All the patients in the three groups were given midazolam 2 mg (Darou Paksh, Iran) and fentanyl 2 µg/Kg (Caspian Tamin Pharmaceutical Co., Iran), based on TBW, two minutes before anesthesia was administered. Anesthesia was induced with propofol 2 mg/Kg (Fresenius Kabi Austria GmbH, Austria) (IBW). Cisatracurium 0.2 mg/Kg (Alborz Daru, Iran), based on the study group’s body weight, was administered after the proof of ventilation. By the time TOF reached zero, the trachea was intubated.

Anesthesia was maintained with propofol infusion to keep the BIS range from 40-60. The lungs were mechanically ventilated with a tidal volume of 8 mL/Kg (IBW), and the rate of breathing was adjusted to maintain end-tidal CO₂ between 30-35 mmHg.

After TOF reached zero, an infusion of cisatracurium was started at a dose of 2 µg/Kg/min based on TBW, FFM, or IBW, according to the study group. NMB was monitored every 12 sec. If the TOF count was ≥2, or there was any evidence of muscle contraction (i.e., visible diaphragm movement, return of spontaneous breathing, or the patient’s movement), a rescue dose of cisatracurium, 0.05 mg/Kg based on TBW, was administered, and the infusion rate was increased by 10%.

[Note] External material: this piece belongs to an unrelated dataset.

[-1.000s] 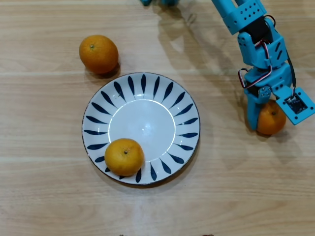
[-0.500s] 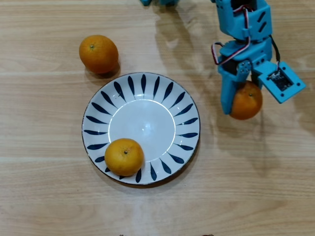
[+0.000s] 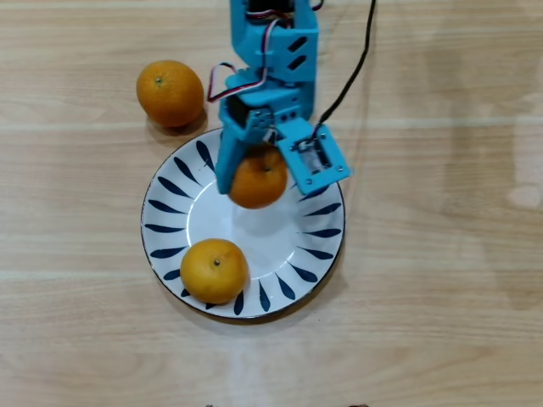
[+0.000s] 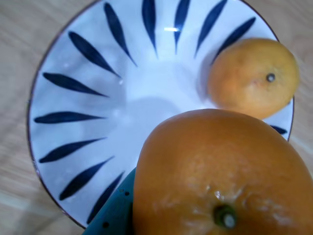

Recovery of NMB and Tracheal Extubation

Cisatracurium infusion was discontinued, as the trocars were removed, and the propofol infusion was discontinued at the end of the procedure. When a TOF count of four was detected, neostigmine 40 µg/Kg (Caspian Tamin Pharmaceutical Co., Iran) plus atropine 20 µg/Kg (Darou Pakhsh, Iran) was administered. Then, the trachea was extubated, when the patient was awake, alert, and spontaneously breathing, and the TOF ratio was ≥90%.

Data Recording

Time from the administration of cisatracurium intubating dose to TOF count reaches zero (defined as the onset of action in this study), the number of patients required the rescue dose of cisatracurium 0.05 mg/Kg, time from discontinuation of cisatracurium infusion to TOF count reaches four, and TOF ratio to 50%, 75%, and 100%, as well as total cisatracurium consumptions, were all recorded. The surgical field condition was scored by the surgeon using the following five-point Likert scale: score 1: Very bad; score 2: Bad (poor); score 3: Medium (acceptable); score 4: Good; and score 5: Excellent. ¹⁶ The variable selection method employed in this study was based on the literature review conducted in the field of research area where relevant theories predominated. ^{17 - 19}

Study Outcomes

The primary outcome was the time to reach TOF zero in three cisatracurium dose regimens based on TBW, FFM, and IBW. The secondary outcomes included comparing the adequacy of the infusion dose, the recovery time to TOF 4, and the TOF ratio of 50%, 75%, and 100%, following these three dosing scalars.

Statistical Analysis

Data were analyzed using SPSS software, version 28.0 (Armonk, NY: IBM Corp). The Kolmogorov-Smirnov test was used to evaluate the normal distribution of the data. Chi square and Fisher’s exact tests were used to compare categorical variables between the three study groups. One-way analysis of variance (ANOVA) was used to compare independent quantitative variables with normal distribution between the groups. LSD post hoc test was used to make all potential comparisons between the groups. P<0.05 was considered statically significant.

Results

A total of 57 patients were enrolled in the study, of which 55 completed the study. At the beginning of anesthesia, one patient in the TBW group declined to participate in the study. The procedure was canceled in one patient in the FFM group due to a change in surgical plan. No patient was excluded from the study during the intervention, data gathering, or statistical analysis (figure 1).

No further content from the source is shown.